- English: Coup at Daybreak
- Directed by: Carlos Azpúrua
- Written by: José Ignacio Cabrujas
- Produced by: Consuelo Delgado
- Starring: Daniel Lugo Ruddy Rodríguez Héctor Mayerston Elba Escobar Yanis Chimaras Elizabeth Morales Vicente Tepedino Karl Hoffman
- Cinematography: Adriano Moreno
- Edited by: Sergio Curiel
- Music by: Luis Paniagua
- Production companies: Caralcine Ibsen Suarez Audiovisuales Nebli Voice Art TVE
- Release date: 1998;
- Running time: 97 minutes

= Coup at Daybreak =

1998 Venezuelan film

Coup at Daybreak, also Amaneció de golpe, is a 1998 Venezuelan film based on the February 1992 coup d'état attempt.

== Synopsis ==
The film mainly focuses on a group of rebel soldiers attacking the presidential residence in La Casona. It juxtaposes this with showing the personal lives of residents of the La Casona area during the coup overnight.

It opens with a military convey traveling through the east of Caracas towards La Casona. Along the road, the rebel soldiers see a nudist couple (the woman portrayed by Ruth Puebla) in the bushes. They then stop in the poorer part of the area, where they are begged for help by three characters wanting to travel to a hospital; resolute on their mission, the convoy continues and reaches the street of the presidential residence La Casona, attacking everything.

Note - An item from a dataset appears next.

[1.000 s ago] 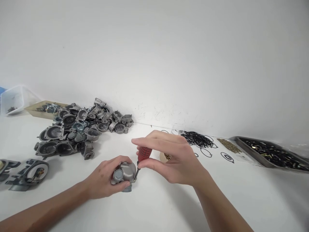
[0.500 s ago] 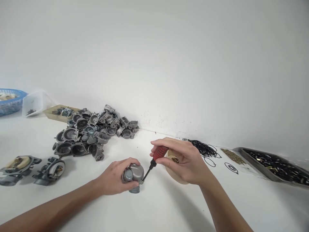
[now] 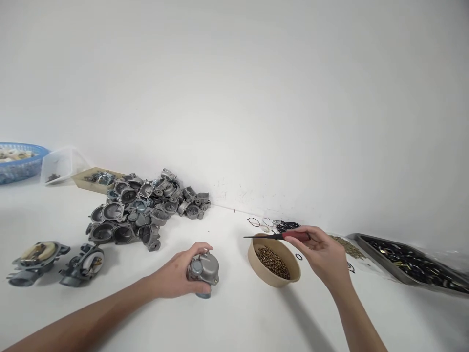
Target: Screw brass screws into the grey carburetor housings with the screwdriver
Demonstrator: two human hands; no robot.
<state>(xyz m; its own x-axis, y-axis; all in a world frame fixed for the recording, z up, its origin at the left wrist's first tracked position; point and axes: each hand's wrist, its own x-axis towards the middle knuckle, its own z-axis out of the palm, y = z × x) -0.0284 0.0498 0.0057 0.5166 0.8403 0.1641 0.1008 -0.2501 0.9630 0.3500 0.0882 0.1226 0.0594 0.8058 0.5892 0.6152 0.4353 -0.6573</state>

Some of the residents nearby is the couple Miguel (Daniel Lugo) and Isbelia (Ruddy Rodríguez), who are in the middle of breaking up as Miguel confesses his affair with Paloma (Beatriz Santana). Miguel leaves the house, going to Paloma's by car, but changes his mind and returns, leaving Paloma in the car outside as the coup begins. Caught in the crossfire, a soldier rescues Paloma just as the car is hit by explosives, leading her into Miguel and Isbelia's house. The couple continue to argue: Isbelia is a current affairs journalist, but Miguel accuses her of not really caring about the state of affairs.

Closer to the presidential residence lives the middle-class family headed by Beatriz (Elizabeth Morales). She has just brought her children back from Miami and is living at her parents' house on the street, wanting to separate from her cheating husband Rafael (Yanis Chimaras), too. Rafael is a high-ranking figure in the military and closely attached to the government. Rafael's father, Aníbal (Héctor Mayerston) is a corrupt businessman who works with the government and also does not want the coup to succeed, lest he be uncovered. In the houses next to Beatriz live other important people: the family of the Mexican ambassador, including his ambitious son, and a foreign corrupt government-associated businessman. During the night's events, the son and the foreign businessman die.

Shortly before the end of the film, the nudist couple are seen again in a striking scene where actress Puebla is seen fully nude. At the end, the rebels surrender and their leader, Hugo Chávez, appears on television to say that the objectives had not been accomplished por ahora (for now), a famous line that gave him enough popularity to win the 1998 presidential elections.

== Cast ==
As listed in discussion:

- Daniel Lugo
- Ruddy Rodríguez
- Elba Escobar
- Yanis Chimaras
- Dalila Colombo
- Héctor Mayerston
- Víctor Cuicas
- Manuel Aranguiz
- Gonzalo Cubero
- Frank Spano
- Vicente Tepedino
- Eric Ekval
- Raúl Fraire
- Isabel Herrera
- Karl Hoffman
- Cecilia Martínez
- Asdrúbal Meléndez
- Elizabeth Morales
- Ruth Puebla
- Gabriel Retes
- Lucila Balzarretti
- Beatriz Santana

== Response ==
Though the film was made before Chávez came to power, it has been seen as a defense of Chavismo and compared to Román Chalbaud's film El Caracazo. It has been praised by Chávez.

It was nominated for the Best Foreign Spanish-language Film at the 1999 Goya Awards.

José Cirera wrote that though the film shows clips of the Caracazo, protests used at the time to justify the coup, it does not make a political statement defending or not the coup. After the Caracas drone attack in 2018, El Nacional referenced the film and its title in relation to the attack.